▸ ENTRIES PROVIDED:

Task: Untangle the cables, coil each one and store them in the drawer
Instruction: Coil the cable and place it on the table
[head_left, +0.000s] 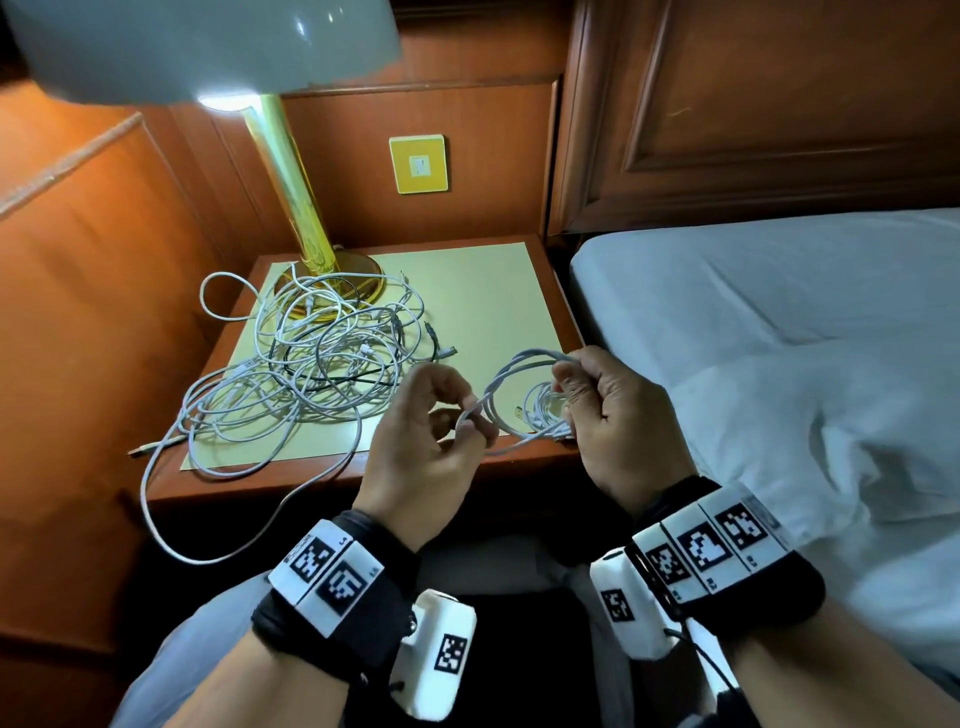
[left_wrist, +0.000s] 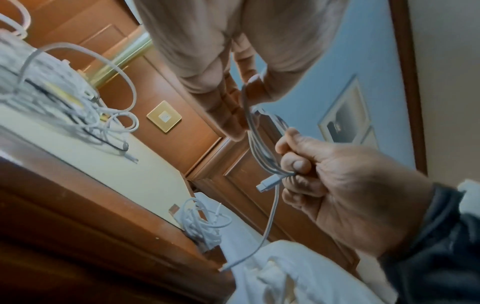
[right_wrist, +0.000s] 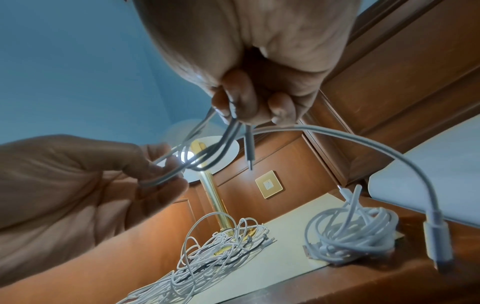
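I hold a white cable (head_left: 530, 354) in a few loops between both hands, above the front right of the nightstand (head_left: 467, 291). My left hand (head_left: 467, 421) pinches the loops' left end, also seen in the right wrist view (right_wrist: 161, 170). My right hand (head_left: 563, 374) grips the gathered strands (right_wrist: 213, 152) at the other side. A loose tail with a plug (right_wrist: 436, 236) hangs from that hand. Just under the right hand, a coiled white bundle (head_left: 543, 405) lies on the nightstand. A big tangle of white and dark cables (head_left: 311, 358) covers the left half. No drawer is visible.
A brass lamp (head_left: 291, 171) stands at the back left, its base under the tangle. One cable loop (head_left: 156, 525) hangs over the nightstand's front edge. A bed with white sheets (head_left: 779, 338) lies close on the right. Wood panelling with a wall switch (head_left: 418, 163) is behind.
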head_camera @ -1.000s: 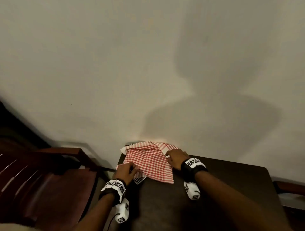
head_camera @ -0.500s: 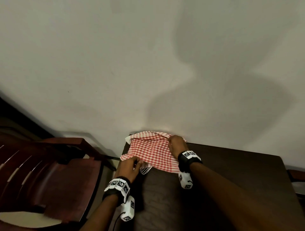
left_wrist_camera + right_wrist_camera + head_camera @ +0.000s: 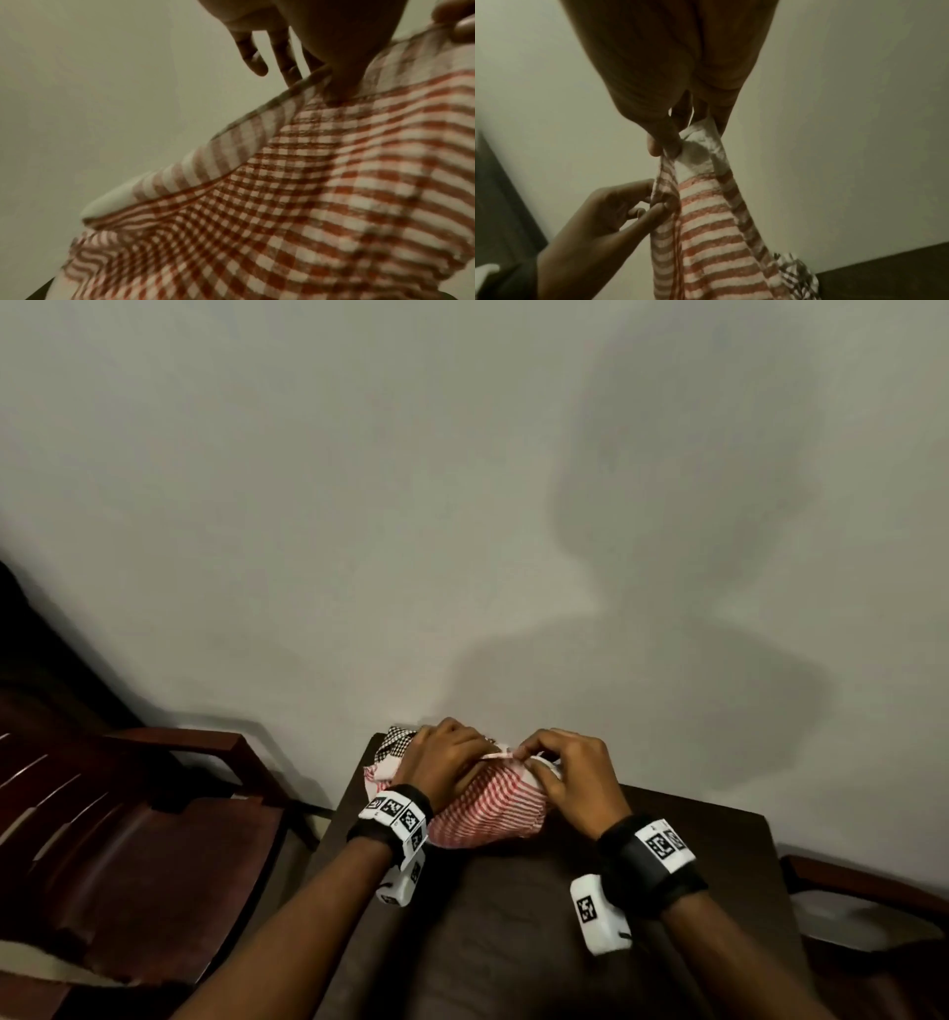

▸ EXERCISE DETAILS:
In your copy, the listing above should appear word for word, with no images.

▸ SOLVED PROBLEM:
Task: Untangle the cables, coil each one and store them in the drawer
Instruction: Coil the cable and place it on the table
[head_left, +0.000s] 
[left_wrist, +0.000s] 
[right_wrist, +0.000s] 
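I hold a white cable (head_left: 530, 354) in a few loops between both hands, above the front right of the nightstand (head_left: 467, 291). My left hand (head_left: 467, 421) pinches the loops' left end, also seen in the right wrist view (right_wrist: 161, 170). My right hand (head_left: 563, 374) grips the gathered strands (right_wrist: 213, 152) at the other side. A loose tail with a plug (right_wrist: 436, 236) hangs from that hand. Just under the right hand, a coiled white bundle (head_left: 543, 405) lies on the nightstand. A big tangle of white and dark cables (head_left: 311, 358) covers the left half. No drawer is visible.
A brass lamp (head_left: 291, 171) stands at the back left, its base under the tangle. One cable loop (head_left: 156, 525) hangs over the nightstand's front edge. A bed with white sheets (head_left: 779, 338) lies close on the right. Wood panelling with a wall switch (head_left: 418, 163) is behind.
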head_camera @ -1.000s: 
head_camera @ -0.500s: 
left_wrist_camera + right_wrist_camera + head_camera @ +0.000s: 

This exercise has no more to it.